SÃO PAULO, SP (FOLHAPRESS) – A pesquisadora social Maria Cristina Quirino, 45, fez o discurso inicial da manifestação em memória dos nove mortos durante uma ação policial em Paraisópolis com lágrimas nos olhos. Mãe de Denys Henrique, 16, ela pediu punição para os policiais envolvidos na ação e também para autoridades e políticos, dizendo-se cansada de pedir justiça para o caso.
Dezenas de manifestantes caminharam por um trecho da avenida Morumbi, na zona sul de São Paulo, e pararam em frente a um bloqueio policial ao lado de um dos portões do Palácio dos Bandeirantes, sede do governo estadual paulista.
Fizeram o trajeto praticamente todo em silêncio. Alguns manifestantes -familiares de vítimas da letalidade policial- choravam. Um funk tocava num pequeno carro de som enquanto a passeata seguia.
“Eu acho que todo mundo já sabe que hoje não é um dia fácil para mim. Não é fácil para nenhum de nós estar aqui e ter que, todo dia 1º de dezembro, levantar para falar que eles mataram nove jovens no baile funk da Dz7, aqui do lado”, disse Maria Cristina.
Ela interrompeu mais de uma vez o discurso, parte dele feito com a voz embargada, para recuperar o fôlego. Foi abraçada por outras manifestantes.
“Não é só quem aperta o gatilho, não é só quem vive bomba de gás lacrimogênio, não é só quem executa. Não, quem manda também tem que ser punido” disse ela, sobre governadores e secretários estaduais.
Neste domingo (1º) completam-se cinco anos da morte de nove jovens durante uma ação da Polícia Militar na favela Paraisópolis, na zona sul da capital paulista. Até hoje o caso não foi a julgamento, e todos os agentes envolvidos na operação seguem soltos.
O tumulto aconteceu num evento com mais de 5.000 pessoas. Imagens e relatos indicam que a multidão acabou encurralada pela polícia em vielas estreitas. Entre as vítimas havia quatro adolescentes -as idades variam entre 14 e 23 anos.
Versão oficial dos policiais fala em perseguição e confronto com pessoas em uma moto que entrou no baile, o que teria dado início ao tumulto e às mortes. Feridos e parentes das vítimas, porém, dizem que os agentes fizeram uma emboscada somente para acabar com a festa. Familiares refutam a hipótese de que os jovens morreram pisoteados, e acreditam que eles foram mortos espancados por policiais.

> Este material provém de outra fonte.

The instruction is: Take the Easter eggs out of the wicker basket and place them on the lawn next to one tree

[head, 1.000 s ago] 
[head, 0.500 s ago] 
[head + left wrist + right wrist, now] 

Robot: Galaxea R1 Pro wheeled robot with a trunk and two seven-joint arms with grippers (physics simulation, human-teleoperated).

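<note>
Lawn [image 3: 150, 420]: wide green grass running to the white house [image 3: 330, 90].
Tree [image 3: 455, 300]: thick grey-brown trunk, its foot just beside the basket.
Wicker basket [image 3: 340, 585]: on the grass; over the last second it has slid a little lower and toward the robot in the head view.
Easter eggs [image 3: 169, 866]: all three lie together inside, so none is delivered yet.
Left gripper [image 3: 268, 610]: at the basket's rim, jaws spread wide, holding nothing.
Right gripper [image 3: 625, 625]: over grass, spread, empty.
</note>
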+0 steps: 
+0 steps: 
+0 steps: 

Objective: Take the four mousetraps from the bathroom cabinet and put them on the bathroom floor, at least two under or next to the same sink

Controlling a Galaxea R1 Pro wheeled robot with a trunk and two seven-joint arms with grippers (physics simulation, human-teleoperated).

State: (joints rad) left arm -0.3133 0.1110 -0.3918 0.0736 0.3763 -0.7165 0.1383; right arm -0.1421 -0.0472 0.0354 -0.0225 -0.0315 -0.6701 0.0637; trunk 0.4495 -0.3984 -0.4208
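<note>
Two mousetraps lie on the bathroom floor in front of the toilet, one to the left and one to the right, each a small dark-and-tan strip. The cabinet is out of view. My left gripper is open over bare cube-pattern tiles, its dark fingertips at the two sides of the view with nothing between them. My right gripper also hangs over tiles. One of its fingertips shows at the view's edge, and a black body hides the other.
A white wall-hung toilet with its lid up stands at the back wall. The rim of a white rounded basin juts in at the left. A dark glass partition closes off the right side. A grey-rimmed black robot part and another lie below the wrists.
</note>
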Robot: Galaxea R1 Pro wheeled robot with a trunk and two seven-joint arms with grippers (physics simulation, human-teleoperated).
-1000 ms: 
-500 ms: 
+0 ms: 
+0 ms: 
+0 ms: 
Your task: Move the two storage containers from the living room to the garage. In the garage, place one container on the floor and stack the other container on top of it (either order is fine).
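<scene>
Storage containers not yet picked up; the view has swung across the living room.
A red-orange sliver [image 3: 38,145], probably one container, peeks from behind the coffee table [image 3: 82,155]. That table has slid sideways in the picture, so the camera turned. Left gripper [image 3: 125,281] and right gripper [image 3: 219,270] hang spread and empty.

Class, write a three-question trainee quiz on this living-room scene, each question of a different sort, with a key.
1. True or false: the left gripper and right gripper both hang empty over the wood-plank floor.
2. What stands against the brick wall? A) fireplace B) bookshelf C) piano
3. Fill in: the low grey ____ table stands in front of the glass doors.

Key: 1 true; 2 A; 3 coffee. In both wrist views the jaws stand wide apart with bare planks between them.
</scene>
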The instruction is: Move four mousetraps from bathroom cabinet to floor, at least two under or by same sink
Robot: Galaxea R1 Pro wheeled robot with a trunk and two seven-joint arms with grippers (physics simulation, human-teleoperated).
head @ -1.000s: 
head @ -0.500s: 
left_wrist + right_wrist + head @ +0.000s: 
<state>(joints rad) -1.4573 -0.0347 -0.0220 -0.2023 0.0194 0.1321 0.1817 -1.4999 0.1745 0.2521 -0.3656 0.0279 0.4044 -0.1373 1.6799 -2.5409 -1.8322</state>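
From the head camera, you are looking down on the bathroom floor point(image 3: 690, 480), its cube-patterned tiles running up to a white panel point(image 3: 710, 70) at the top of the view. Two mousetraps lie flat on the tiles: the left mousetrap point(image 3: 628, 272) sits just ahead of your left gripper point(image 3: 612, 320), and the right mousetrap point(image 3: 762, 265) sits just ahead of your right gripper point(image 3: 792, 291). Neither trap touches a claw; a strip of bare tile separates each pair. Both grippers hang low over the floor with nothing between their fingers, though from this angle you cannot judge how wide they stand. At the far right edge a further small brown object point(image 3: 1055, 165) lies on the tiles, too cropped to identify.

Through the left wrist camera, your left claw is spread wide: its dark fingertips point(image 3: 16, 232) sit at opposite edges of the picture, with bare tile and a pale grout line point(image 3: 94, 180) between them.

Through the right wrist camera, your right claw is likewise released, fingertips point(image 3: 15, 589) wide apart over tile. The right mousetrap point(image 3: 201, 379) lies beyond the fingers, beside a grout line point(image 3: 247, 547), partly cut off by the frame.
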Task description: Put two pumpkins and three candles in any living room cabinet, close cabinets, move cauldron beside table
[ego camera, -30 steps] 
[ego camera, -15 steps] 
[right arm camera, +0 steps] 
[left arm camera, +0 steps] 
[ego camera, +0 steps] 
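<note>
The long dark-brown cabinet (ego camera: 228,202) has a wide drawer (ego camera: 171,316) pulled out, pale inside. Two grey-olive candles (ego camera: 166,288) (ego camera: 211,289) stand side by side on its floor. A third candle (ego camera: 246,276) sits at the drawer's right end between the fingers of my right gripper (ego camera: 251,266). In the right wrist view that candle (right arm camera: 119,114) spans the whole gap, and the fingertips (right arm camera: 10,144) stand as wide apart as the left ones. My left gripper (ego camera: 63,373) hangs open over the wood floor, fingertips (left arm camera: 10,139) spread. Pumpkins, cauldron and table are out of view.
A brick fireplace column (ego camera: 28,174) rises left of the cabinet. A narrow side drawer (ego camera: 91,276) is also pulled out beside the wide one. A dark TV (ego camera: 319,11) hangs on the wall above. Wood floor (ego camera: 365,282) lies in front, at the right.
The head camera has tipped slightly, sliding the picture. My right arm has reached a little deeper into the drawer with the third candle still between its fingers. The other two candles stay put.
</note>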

O processo atualmente está em fase de audiências na Justiça comum, que ainda vai decidir se os policiais envolvidos vão responder por homicídio doloso (quando há intenção de matar) em júri popular.
Por enquanto, os agentes foram indiciados por homicídio culposo no âmbito militar e pela Polícia Civil, e denunciados por homicídio doloso pelo Ministério Público estadual. Segundo a promotoria, laudos e depoimentos apontam que os PMs assumiram o risco de matar, e que o tumulto foi provocado pela ação dos policiais.
Treze policiais foram denunciados por homicídio doloso e respondem em liberdade. Investigação da Corregedoria da PM apontou legítima defesa. A sexta audiência na Justiça para ouvir testemunhas está marcada para janeiro.
A manifestação foi marcada para ocorrer em frente ao portão do Palácio dos Bandeirantes, mas um bloqueio policial impediu a passeata de avançar. O grupo, de cerca de 60 pessoas, ficou parado no entroncamento das avenidas Morumbi e Padre Lebret.
Discursos ao microfone descreviam casos de brutalidade policial, na capital e em cidades do interior. PMs que faziam a segurança do palácio ouviam os relatos e as críticas à atuação policial.
As famílias levaram estandartes de pano com as imagens das nove vítimas do caso para homenageá-las. Até às 16h deste domingo, o ato transcorria de forma tranquila. Algumas pessoas reclamavam do bloqueio.
Integrantes da Defensoria Pública e o ouvidor das Polícias, Cláudio Aparecido da Silva, compareceram ao protesto. Silva disse que foi ao local com a intenção de mediar a interlocução entre manifestantes e policiais.
Ele também demonstrou-se incrédulo quanto à postura do governo Tarcísio de Freitas (Republicanos) em relação a casos de violência policial.
“Nós sempre tentamos [dialogar com o governo], vamos continuar tentando porque acreditamos no ser humano”, disse Silva. Ele lembrou a morte do estudante de medicina Marco Aurélio Cárdenas Acosta, 22, na Vila Mariana, por um policial militar.
“Outro dia morreu um filho da classe média. A morte do Márcio Aurélio para lembrar que ninguém está protegido, que qualquer um pode ser alvo de um disparo da polícia”, afirmou o ouvidor. “As pessoas precisam despertar.”